メインコンテンツまでスキップ

GPU Monitoring (Project Level)

The GPU Monitoring screen allows users to monitor the status and usage of GPU Pools assigned to the projects.

Section A: Profile Distribution

Section B: GPU Pool Card

Profile Distribution

  • Purpose: Display the total number of profiles across all GPU pools assigned to that project, categorized by profile type and status.
  • Color indicates the profile status.

GPU Pool Card

Each card corresponds to one GPU Pool and displays the following information:

  • Title: GPU Pool Name
  • Usage status:
    • Total: Total number of GPUs allocated to the pool
    • In Use: Number of GPUs in use
  • Utilization: Percentage of GPUs in use
  • Allocation: Number of resources allocated, displayed in the format “Number of profiles in use/Total number of profiles in the pool”.
    • Progress bar: Green indicates in-use profiles; gray indicates available profiles.
  • Tag: GPU profile specification assigned to the pool.
  • Created at: Displays the pool creation date in YYYY-MM-DD format.

When a user clicks a GPU Pool card, the system navigates to the detailed information screen of the corresponding GPU Pool. This screen includes two main tabs (Allocation Tab and Monitoring Tab) for understanding both the configuration and actual usage status of the pool.

Allocation Tab: Resource Configuration Overview

The Allocation tab shows how the GPU Pool is physically configured. It visualizes which GPUs, with which profiles, are allocated to this Pool, on which nodes, and in which clusters.

General Status:

  • In Use: The number of profiles allocated to workload.
  • Ready: The number of profiles not allocated to workload.

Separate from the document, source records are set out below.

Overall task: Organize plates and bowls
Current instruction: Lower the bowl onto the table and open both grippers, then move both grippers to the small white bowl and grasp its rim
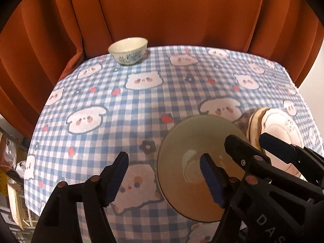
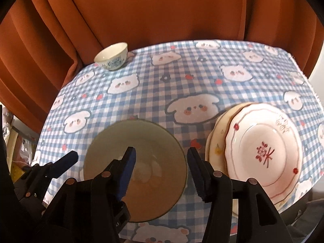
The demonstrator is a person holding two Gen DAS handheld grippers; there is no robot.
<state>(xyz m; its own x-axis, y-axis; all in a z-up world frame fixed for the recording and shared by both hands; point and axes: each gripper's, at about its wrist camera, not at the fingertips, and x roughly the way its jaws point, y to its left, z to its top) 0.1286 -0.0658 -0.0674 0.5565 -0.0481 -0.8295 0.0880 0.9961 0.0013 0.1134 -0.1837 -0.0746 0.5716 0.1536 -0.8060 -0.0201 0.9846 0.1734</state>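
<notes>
The olive-green bowl [image 2: 141, 151] sits upright on the checked tablecloth [image 2: 182, 81], mouth facing up, near the front edge of the table; being round, it has no long axis to speak of. Its inside looks empty apart from a pale glare at the bottom. Just to its right lies a stack of plates [image 2: 263, 147], apart from the bowl: a scalloped pink-white plate [image 2: 253, 162] with a red line border on top, set off-centre on at least one cream plate [image 2: 216, 141] beneath. The top plate bears a red Chinese-style character in its well and a smaller pale mark near its far rim, neither readable. It holds nothing.

At the far left edge of the table, against the rust-orange curtain [image 1: 162, 10], stands a small white bowl with a blue pattern [image 1: 128, 50], upright and apparently empty.

The left gripper [image 1: 165, 178] is spread, one finger outside the green bowl's left rim and one above its inside, pads clear of the wall. The right gripper [image 2: 162, 172] is likewise parted astride the right rim, gripping nothing. Raised letters "DAS" show on its body in the left view.
</notes>
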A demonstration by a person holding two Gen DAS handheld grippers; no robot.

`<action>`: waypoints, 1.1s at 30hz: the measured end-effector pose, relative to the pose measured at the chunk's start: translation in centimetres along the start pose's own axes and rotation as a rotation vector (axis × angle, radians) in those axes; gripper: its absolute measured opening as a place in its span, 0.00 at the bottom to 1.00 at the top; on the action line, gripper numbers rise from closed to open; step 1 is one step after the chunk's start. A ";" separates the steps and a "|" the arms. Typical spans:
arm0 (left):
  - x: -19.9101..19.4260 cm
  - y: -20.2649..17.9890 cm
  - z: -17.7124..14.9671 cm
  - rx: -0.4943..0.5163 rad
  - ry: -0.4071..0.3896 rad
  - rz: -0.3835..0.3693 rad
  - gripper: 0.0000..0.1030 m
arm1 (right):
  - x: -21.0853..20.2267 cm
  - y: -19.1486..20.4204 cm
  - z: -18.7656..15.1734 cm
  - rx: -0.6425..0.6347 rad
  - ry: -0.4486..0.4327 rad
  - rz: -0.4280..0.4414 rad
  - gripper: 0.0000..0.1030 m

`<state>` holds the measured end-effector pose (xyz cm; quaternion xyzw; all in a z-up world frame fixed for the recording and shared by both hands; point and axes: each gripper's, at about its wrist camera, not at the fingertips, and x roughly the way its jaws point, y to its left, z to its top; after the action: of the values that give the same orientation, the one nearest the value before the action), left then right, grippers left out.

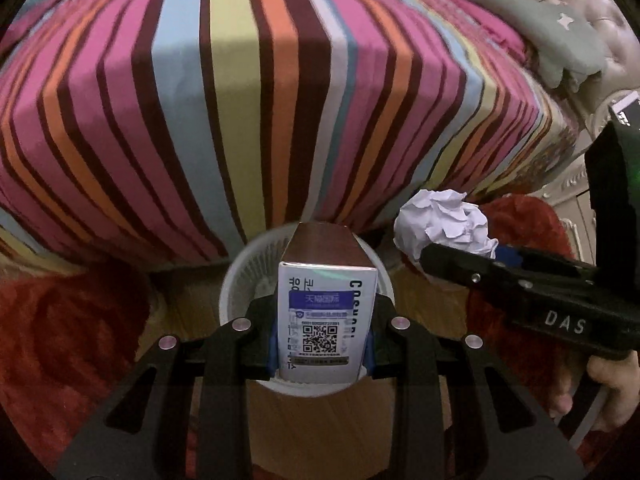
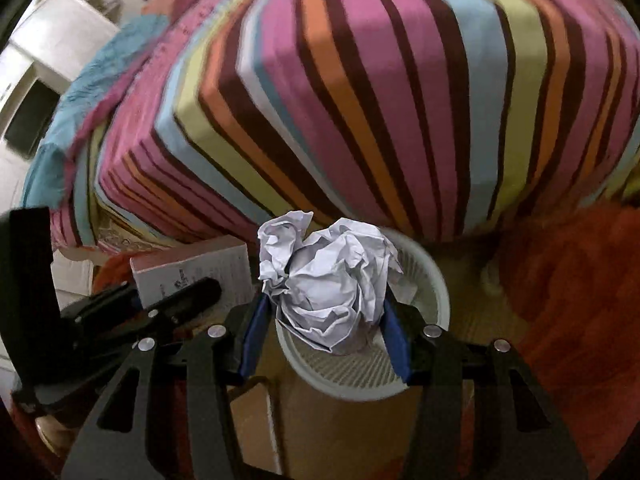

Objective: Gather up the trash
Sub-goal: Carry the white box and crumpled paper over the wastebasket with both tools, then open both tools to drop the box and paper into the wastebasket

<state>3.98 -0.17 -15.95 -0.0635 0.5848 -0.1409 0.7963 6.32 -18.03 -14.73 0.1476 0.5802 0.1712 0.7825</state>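
Note:
My left gripper [image 1: 323,344] is shut on a small white box [image 1: 326,320] with a QR-code label, held directly over a white slatted waste basket [image 1: 244,276] on the floor. My right gripper [image 2: 326,332] is shut on a crumpled white paper ball [image 2: 328,280], held above the same basket [image 2: 424,280]. In the left wrist view the paper ball [image 1: 444,224] and the right gripper [image 1: 460,262] sit to the right of the basket. In the right wrist view the box [image 2: 192,268] and the left gripper [image 2: 172,300] show at the left.
A bed with a striped cover [image 1: 240,100] stands right behind the basket. Red rugs [image 1: 60,340] lie on the wooden floor [image 1: 320,428] on both sides. A grey-green blanket [image 1: 540,20] lies on the bed; white furniture [image 2: 48,48] stands at the far left.

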 end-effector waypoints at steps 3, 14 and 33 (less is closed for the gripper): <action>1.5 0.4 -0.1 -0.029 0.058 -0.017 0.29 | 1.3 -0.8 -0.1 0.053 0.059 0.008 0.47; 8.9 1.7 -1.1 -0.139 0.318 -0.046 0.29 | 7.9 -2.8 -0.4 0.208 0.287 -0.005 0.47; 14.8 3.4 -2.3 -0.256 0.482 0.018 0.35 | 12.8 -5.0 -0.9 0.343 0.423 -0.094 0.63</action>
<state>6.38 -1.24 -31.05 -0.1229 0.7710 -0.0697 0.6210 9.33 -16.86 -28.08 0.2119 0.7573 0.0608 0.6147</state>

Node-Profile (Resource Distribution)

  • Purpose: Displays the number of GPUs allocated and unallocated for each profile specification.
  • Status:
    • In Use (green): Profiles that are currently in use
    • Available (grey): Available profiles

Node-GPU (Physical GPU Distribution)

  • Purpose: Provides a detailed display of GPU placement on each node.
  • Status:
    • In Use (Pool) (green): Profiles that are currently in use within this pool.
    • In Use (External) (green): Profiles that are currently in use in another pool.
    • Idle (white): Available profiles

Monitoring Tab: Actual Usage

  • Purpose: Display the Pods that are actually using the GPUs in this pool. This is the most important tab in GPU Pool management, as it allows resource usage to be tracked at the Pod level.
  • Displayed Information:
    • Pod: Pod name
    • Profile: GPU profile used by the Pod.
    • GPU: UUID of the GPU used by the pod
      • Fire icon: Indicates whether Hardware Thermal Throttling is enabled or disabled.
      • Lightning icon: Indicates whether the GPU Power Limit (power consumption limit) is enabled or disabled.
      • Thermometer icon: Indicates the status of the Software Thermal Limit.
    • Status: Status of profile
    • SM Activity: Percentage of actual computing units (SMs) inside the GPU that are active.
    • SM Occupy: The ratio of active warps on an SM to the maximum supported warps, indicating how efficiently CUDA kernels utilize GPU resources.
    • SM Clock: The current speed of the SMs compared to their maximum speed.
    • Tensor: Indicates whether Tensor Cores are currently being utilized.
    • Memory Usage: Percentage of GPU memory used/total available memory
    • Memory Clock: Determines how fast data is transferred between the GPU core and VRAM.
    • Temperature: GPU temperature.
    • Power: GPU power consumption.